Оркестр играл симфонию Гайдна, и как только веки художника сомкнулись, он опять увидел лес, множество экипажей вокруг, а напротив себя в коляске графиню и ее дочь. Он слышал их голоса, следил за их словами, чувствовал колыхание экипажа, вдыхал воздух, наполненный запахом листвы.
Три раза его сосед, заговаривая с ним, прерывал это видение, и три раза оно возобновлялось, как возобновляется после морского переезда корабельная качка, хотя кровать, на которой вы лежите, неподвижна.
Затем оно расширилось, растянулось в какое-то далекое путешествие с этими двумя женщинами; они по-прежнему сидели против него то в вагоне железной дороги, то за столиком заграничного отеля. Так они сопровождали его все время, пока длилась музыка, словно за время прогулки в этот солнечный день их лица запечатлелись в глубине его зрачков.
Тишина, затем шум голосов и передвигаемых стульев развеяли его туманные грезы, и он заметил, что его четыре приятеля дремали рядом и бесхитростные их позы выражали внимание, побежденное сном.
Разбудив их, он спросил:
— Ну, что же мы будем делать теперь?
— Мне, — откровенно ответил Рокдиан, — хотелось бы еще немножко поспать здесь.
— И мне тоже, — сказал Ланда.
Бертен встал:
— Ну, а я иду домой, я немного устал.
Он чувствовал, наоборот, большой подъем, но ему хотелось уйти: он боялся, что вечер кончится, как всегда в клубе, за столом для игры в баккара.
Поэтому он вернулся домой, а на следующий день после нервного напряжения, пережитого в эту ночь, — одну из тех ночей, что вызывают у художников интенсивную мозговую деятельность, которую окрестили именем вдохновения, — он решил не выходить из дому и работать до вечера.
Это был прекрасный день, день, когда работается легко, когда идея как будто передается руке и сама собой закрепляется на полотне.
Затворив двери, отгородившись от внешнего мира, среди безмолвия особняка, запертого для всех, в дружественной тишине мастерской, возбужденный, бодрый, с зорким взглядом и ясной головой, он наслаждался счастьем, дарованным только одним художникам, — счастьем в радости зачать свое произведение.
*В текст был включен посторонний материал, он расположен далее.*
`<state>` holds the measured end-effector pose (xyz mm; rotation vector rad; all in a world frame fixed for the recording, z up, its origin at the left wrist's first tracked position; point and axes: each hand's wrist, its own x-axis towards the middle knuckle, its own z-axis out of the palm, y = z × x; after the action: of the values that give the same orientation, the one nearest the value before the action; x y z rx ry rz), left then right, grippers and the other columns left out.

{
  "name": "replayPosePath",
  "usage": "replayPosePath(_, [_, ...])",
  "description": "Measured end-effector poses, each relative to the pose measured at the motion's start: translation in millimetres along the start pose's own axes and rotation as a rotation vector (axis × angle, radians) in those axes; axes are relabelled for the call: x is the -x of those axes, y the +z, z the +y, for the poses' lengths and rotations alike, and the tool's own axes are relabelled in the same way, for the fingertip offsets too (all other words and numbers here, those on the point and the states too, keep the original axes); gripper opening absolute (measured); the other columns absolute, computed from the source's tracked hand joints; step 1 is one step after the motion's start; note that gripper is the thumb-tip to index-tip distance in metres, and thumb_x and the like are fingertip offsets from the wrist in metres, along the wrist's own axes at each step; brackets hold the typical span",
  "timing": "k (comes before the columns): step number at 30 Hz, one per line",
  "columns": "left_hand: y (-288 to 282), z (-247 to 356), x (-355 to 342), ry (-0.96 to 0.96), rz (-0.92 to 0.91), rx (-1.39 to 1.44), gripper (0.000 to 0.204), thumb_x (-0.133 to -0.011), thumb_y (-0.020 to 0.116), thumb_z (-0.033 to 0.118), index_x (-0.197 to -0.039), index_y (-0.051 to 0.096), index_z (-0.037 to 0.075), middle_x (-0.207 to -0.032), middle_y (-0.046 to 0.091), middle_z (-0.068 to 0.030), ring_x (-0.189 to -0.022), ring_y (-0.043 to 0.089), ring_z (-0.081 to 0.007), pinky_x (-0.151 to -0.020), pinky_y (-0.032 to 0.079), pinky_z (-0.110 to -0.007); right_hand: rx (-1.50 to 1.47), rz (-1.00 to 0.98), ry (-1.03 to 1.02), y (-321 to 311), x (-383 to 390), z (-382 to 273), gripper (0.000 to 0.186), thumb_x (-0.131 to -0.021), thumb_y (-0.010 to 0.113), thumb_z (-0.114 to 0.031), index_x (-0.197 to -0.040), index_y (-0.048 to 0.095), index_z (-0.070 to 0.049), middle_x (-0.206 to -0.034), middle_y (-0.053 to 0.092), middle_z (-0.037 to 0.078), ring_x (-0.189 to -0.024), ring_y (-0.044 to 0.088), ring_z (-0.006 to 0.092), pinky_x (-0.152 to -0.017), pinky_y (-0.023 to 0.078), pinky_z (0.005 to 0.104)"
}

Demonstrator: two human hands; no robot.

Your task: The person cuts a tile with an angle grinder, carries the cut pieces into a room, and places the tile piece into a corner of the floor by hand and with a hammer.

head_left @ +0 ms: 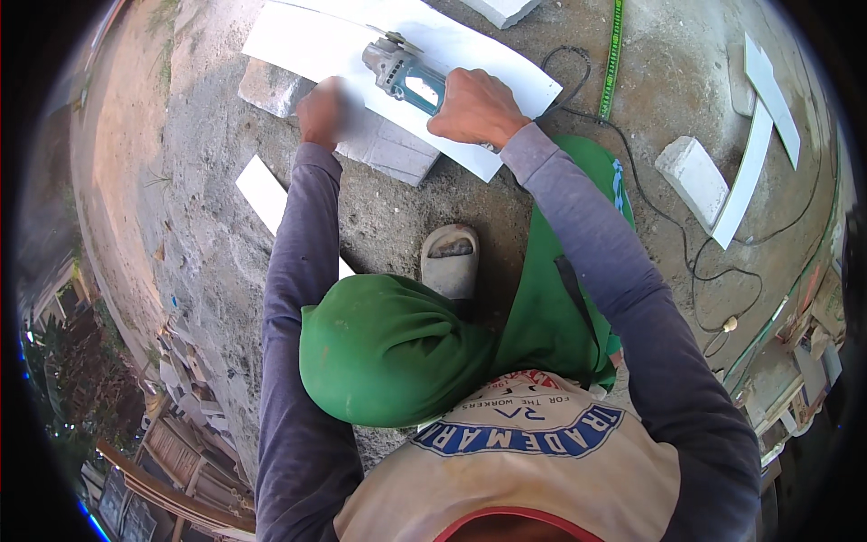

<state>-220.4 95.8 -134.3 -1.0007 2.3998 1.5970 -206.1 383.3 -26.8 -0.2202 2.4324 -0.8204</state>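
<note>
My right hand (477, 108) is wrapped round the body of a grey and teal angle grinder (397, 72), whose disc is over a large white board (515, 81). My left hand (323, 113) is closed at the near edge of that board, holding it, though its fingertips are blurred. The board lies across concrete blocks (384, 149) on the rough ground in front of me. My foot in a grey sandal is below the blocks, between my green-clad knees.
White offcut strips lie at left (262, 190) and right (754, 181). A loose block (691, 176), a black cable (632, 172) and a green measuring tape (612, 54) are on the ground at right. Wood scraps (181, 470) are piled at lower left.
</note>
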Motion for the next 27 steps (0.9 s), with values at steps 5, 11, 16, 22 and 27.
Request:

В эти часы работы ничто не существовало для него, кроме куска полотна, где под ласковым прикосновением его кисти зарождался образ, и во время этих приступов творческой плодовитости он испытывал странное, но радостное чувство бьющей через край, хмельной и разливающейся вокруг жизни. К вечеру он был совсем разбит, как после здорового физического утомления, и лег спать с приятной мыслью о завтраке, назначенном на следующий день.